MILANO – L’avevamo anticipato : dopo il caffè, per Starbucks è l’ora del tè. La scorsa settimana, infatti, è stato inaugurato il primo locale dedicato al tè dell’insegna Teavana, nell’upper East Side di New York. E non poteva esserci location più adatta, fa notare Forbes , in quanto si tratta di un quartiere ricco, in cui lo yoga va per la maggiore.
Non a caso, infatti, il nuovo logo di Teavana rappresenta uno yogi che tiene in mano una tazza di tè.
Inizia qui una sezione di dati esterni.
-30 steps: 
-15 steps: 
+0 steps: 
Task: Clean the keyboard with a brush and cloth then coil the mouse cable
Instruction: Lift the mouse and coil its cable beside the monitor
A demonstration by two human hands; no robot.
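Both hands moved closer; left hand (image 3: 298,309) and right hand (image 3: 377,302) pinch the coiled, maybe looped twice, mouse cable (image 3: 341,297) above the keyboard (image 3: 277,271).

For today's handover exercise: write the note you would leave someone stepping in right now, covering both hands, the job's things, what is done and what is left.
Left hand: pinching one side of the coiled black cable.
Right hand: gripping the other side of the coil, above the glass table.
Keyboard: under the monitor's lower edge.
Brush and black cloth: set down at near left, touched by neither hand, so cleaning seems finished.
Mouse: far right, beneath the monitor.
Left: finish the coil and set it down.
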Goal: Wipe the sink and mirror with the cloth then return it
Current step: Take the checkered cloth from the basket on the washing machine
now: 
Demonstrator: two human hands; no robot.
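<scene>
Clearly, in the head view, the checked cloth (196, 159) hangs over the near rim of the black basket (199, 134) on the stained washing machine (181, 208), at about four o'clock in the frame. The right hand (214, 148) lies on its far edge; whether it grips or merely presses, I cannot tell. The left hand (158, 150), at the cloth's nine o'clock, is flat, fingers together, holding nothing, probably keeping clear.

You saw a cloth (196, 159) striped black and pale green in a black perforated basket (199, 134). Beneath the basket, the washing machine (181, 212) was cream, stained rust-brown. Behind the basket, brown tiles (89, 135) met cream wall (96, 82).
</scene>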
L’acquisizione del marchio – per cui il ceo Howard Schultz ha staccato un assegno da 620 milioni di dollari – risale all’autunno 2012. L’obiettivo è ambizioso e prevede l’apertura di 10mila negozi in Nord America nel corso del prossimo decennio.
In pratica, se le cose andranno secondo i piani, Teavana passerà da 300 rivendite di tè e accessori a una dimensione pari alla metà dello Starbucks attuale che conta oltre 19mila locali.
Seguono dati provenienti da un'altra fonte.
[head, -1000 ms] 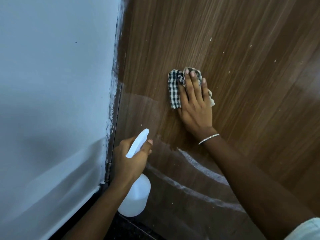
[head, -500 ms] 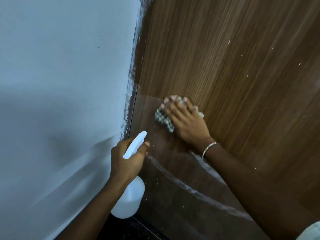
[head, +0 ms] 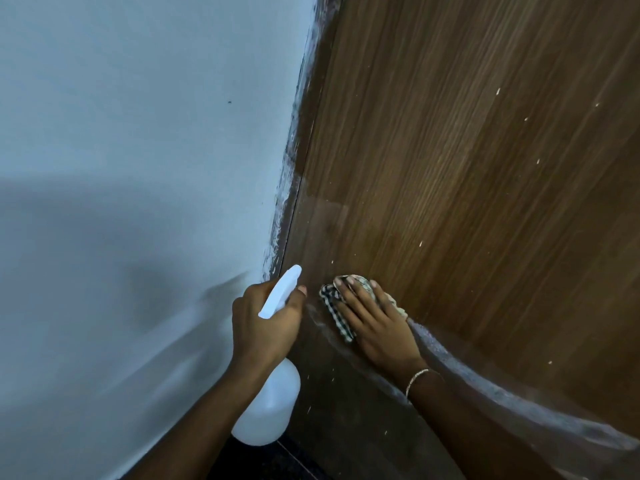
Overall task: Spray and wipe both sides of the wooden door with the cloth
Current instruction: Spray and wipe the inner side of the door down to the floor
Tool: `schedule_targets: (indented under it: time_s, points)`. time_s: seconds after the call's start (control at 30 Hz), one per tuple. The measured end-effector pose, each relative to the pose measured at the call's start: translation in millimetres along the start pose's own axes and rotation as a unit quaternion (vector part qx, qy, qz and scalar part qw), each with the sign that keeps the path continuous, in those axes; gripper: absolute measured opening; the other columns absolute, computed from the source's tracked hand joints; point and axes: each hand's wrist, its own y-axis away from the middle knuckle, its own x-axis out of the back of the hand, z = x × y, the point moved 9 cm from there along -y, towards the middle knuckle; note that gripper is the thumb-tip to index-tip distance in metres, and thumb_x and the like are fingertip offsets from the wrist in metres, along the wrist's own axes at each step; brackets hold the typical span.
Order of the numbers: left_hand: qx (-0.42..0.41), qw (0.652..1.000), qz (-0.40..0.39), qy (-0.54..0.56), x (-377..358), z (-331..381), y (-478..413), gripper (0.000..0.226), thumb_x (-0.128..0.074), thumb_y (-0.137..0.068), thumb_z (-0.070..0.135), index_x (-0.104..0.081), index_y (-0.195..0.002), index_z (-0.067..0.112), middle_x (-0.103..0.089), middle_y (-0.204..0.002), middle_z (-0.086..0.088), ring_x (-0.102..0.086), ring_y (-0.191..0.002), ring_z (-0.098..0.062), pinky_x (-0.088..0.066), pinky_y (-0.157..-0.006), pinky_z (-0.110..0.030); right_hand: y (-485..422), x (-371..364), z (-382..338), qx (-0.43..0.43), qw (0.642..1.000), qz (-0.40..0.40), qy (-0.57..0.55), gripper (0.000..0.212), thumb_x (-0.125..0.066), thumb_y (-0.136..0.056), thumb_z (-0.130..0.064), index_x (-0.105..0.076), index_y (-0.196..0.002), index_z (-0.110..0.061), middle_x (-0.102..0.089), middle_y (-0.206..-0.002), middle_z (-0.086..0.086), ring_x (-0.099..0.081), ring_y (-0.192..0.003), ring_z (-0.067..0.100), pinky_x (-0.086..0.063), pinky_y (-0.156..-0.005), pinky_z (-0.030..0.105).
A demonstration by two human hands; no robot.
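Flat-fingered right hand (head: 375, 329) has swept the cloth (head: 336, 311) down to the edge of the door (head: 467, 168), left hand (head: 263, 323) gripping the spray bottle (head: 270, 410): this lower corner looks covered.

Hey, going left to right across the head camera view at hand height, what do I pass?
White wall → left hand gripping the spray bottle → right hand pressing the cloth → bare wooden door.

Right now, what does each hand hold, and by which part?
Left hand grips the spray bottle by its neck. Right hand presses the cloth flat on the door.
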Motion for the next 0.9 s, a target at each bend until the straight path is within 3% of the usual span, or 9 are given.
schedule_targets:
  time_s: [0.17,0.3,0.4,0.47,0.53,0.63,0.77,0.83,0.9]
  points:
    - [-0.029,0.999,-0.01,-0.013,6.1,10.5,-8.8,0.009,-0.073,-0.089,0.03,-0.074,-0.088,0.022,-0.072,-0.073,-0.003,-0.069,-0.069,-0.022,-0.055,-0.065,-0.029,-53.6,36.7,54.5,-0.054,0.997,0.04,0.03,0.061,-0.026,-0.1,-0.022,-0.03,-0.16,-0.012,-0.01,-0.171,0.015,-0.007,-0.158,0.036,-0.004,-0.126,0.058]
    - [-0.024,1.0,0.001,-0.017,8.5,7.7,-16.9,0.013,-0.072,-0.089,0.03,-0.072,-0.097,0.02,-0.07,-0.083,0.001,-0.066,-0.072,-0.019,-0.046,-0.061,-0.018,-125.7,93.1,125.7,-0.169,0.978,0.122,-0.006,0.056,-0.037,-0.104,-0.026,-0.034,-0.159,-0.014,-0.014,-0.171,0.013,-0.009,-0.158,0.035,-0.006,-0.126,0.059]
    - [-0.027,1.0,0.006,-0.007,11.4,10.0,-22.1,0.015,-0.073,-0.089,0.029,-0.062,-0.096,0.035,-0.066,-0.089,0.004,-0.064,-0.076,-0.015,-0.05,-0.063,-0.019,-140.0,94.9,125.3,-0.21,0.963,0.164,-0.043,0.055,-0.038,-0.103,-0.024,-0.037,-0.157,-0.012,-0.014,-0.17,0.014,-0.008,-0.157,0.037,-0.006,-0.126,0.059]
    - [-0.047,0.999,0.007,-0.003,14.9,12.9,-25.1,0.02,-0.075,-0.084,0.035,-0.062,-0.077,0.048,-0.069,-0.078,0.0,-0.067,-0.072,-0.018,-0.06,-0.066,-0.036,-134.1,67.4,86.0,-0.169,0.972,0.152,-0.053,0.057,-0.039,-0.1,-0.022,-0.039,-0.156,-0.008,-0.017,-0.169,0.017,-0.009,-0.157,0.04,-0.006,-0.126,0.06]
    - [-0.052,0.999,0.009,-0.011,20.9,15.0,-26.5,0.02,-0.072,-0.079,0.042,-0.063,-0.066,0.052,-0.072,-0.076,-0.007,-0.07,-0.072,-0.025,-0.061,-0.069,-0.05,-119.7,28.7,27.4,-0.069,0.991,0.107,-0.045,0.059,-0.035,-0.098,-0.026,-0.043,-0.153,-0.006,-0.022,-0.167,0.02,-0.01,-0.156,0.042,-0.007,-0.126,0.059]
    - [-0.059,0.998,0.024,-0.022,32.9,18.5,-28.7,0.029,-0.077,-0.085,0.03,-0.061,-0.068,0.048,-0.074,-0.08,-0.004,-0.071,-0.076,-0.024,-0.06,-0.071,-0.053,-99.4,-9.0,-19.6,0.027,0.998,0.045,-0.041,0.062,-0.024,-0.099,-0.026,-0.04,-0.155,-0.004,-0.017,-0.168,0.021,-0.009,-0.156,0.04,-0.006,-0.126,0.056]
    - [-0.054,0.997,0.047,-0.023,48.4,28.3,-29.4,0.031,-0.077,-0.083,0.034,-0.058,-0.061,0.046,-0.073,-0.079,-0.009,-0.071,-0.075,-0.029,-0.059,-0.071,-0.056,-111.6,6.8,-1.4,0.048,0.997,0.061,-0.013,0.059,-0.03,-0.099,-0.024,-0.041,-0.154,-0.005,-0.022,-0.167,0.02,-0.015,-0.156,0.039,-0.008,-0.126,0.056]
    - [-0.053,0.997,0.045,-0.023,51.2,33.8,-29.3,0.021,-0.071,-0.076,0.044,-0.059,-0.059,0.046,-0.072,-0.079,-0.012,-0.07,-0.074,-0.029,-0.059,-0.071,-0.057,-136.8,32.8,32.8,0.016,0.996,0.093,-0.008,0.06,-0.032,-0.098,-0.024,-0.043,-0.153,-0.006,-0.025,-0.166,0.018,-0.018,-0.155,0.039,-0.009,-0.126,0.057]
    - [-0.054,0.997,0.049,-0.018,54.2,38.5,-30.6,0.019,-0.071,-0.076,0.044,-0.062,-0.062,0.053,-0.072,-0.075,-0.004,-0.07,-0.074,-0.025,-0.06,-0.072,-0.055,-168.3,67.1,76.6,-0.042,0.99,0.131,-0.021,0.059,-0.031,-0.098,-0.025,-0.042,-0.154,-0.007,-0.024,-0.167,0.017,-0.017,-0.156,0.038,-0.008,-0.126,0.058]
Se l’insegna della sirena è la destinazione d’elezione di chi è in astinenza da caffeina, Teavana ha l’ambizione di diventare il punto di riferimento per una pausa pranzo rilassante o per un break nel pomeriggio. La proposta, insomma, colmerebbe lo spazio non occupato da Starbucks, permettendo all’azienda di coprire tutta l’offerta nel corso della giornata.
Il diverso posizionamento si percepisce già dal menu e dalle porcellane su cui viene servito il cibo. Il menu di Teavana comprende ricette esotiche come polpette di riso, pollo e zenzero o roti con cavolo verde e funghi, ma anche pasticceria e sandwich. Il pezzo forte, ovviamente, è una collezione di oltre cento tipi di tè, fra figurano cui miscele d’autore tipo cioccolato bianco, menta piperita e rooibos o caramello e sale marino.
Le tazze usa e getta, inoltre, sono inconfondibili. Realizzate dall’azienda italiana Seda Group specializzata in packaging, come spiega Business Week , danno corpo al posizionamento aspirazionale dell’insegna. Progettate per una temperatura massima di 205 gradi, non contengono materiale riciclato e sono sufficientemente robuste da poter essere utilizzate senza correre il rischio di scottature.
Nonostante l’entusiasmo di Starbucks per il mercato del tè stimato in 90 miliardi di dollari globali, c’è chi dubita della possibilità di replicare il successo del caffè. E’ vero che il consumo pro-capite di tè stia crescendo, ma è ancora un terzo di quello del caffè.
E il tè, compreso il tè freddo, rappresenta solo l’8% delle vendite di Starbucks negli Stati Uniti. Ma la Tea Association Usa rilancia ed evidenzia come l’interesse per il tè sia cresciuto del 16% negli ultimi cinque anni. Insomma, i dubbi sul settore rimangono, ma come ha osservato Nick Setyan, analista di Wedbush Securities: “Se c’è qualcuno che può creare la domanda per un prodotto, quello è Starbucks”.